§ WORK REQUEST
Write out the whole listing exactly as it stands.
↓
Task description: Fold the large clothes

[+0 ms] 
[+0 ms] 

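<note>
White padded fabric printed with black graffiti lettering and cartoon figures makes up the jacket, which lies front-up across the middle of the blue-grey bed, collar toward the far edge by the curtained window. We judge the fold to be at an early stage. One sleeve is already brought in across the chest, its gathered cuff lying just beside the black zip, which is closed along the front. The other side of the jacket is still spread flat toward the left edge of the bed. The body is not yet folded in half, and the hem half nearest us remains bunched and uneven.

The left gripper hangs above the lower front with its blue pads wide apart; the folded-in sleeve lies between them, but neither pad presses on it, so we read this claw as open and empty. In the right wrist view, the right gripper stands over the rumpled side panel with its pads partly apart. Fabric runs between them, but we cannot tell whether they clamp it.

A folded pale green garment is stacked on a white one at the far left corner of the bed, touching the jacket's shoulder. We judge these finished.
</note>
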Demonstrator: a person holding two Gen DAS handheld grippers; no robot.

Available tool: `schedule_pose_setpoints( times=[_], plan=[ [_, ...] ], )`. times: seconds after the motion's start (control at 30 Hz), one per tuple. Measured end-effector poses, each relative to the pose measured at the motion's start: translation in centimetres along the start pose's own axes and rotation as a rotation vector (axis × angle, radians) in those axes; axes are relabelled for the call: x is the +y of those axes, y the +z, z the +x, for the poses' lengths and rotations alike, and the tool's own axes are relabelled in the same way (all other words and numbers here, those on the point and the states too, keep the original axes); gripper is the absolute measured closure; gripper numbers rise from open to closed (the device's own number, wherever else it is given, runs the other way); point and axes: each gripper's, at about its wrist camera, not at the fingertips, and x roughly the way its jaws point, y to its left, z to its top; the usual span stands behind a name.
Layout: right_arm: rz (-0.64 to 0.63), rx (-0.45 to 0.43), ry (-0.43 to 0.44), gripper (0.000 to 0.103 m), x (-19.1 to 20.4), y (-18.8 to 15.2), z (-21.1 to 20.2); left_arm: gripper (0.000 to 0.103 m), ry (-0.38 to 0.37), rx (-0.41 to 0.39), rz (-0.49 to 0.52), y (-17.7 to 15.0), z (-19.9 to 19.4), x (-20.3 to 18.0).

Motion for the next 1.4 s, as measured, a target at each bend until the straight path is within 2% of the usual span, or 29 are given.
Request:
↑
§ OUTPUT OF THE TASK
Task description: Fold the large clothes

[+0 ms] 
[+0 ms] 

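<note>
White padded fabric printed with black graffiti lettering and cartoon figures makes up the jacket, which lies front-up across the middle of the blue-grey bed, collar toward the far edge by the curtained window. We judge the fold to be at an early stage. One sleeve is already brought in across the chest, its gathered cuff lying just beside the black zip, which is closed along the front. The other side of the jacket is still spread flat toward the left edge of the bed. The body is not yet folded in half, and the hem half nearest us remains bunched and uneven.

The left gripper hangs above the lower front with its blue pads wide apart; the folded-in sleeve lies between them, but neither pad presses on it, so we read this claw as open and empty. In the right wrist view, the right gripper stands over the rumpled side panel with its pads partly apart. Fabric runs between them, but we cannot tell whether they clamp it.

A folded pale green garment is stacked on a white one at the far left corner of the bed, touching the jacket's shoulder. We judge these finished.
</note>
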Demonstrator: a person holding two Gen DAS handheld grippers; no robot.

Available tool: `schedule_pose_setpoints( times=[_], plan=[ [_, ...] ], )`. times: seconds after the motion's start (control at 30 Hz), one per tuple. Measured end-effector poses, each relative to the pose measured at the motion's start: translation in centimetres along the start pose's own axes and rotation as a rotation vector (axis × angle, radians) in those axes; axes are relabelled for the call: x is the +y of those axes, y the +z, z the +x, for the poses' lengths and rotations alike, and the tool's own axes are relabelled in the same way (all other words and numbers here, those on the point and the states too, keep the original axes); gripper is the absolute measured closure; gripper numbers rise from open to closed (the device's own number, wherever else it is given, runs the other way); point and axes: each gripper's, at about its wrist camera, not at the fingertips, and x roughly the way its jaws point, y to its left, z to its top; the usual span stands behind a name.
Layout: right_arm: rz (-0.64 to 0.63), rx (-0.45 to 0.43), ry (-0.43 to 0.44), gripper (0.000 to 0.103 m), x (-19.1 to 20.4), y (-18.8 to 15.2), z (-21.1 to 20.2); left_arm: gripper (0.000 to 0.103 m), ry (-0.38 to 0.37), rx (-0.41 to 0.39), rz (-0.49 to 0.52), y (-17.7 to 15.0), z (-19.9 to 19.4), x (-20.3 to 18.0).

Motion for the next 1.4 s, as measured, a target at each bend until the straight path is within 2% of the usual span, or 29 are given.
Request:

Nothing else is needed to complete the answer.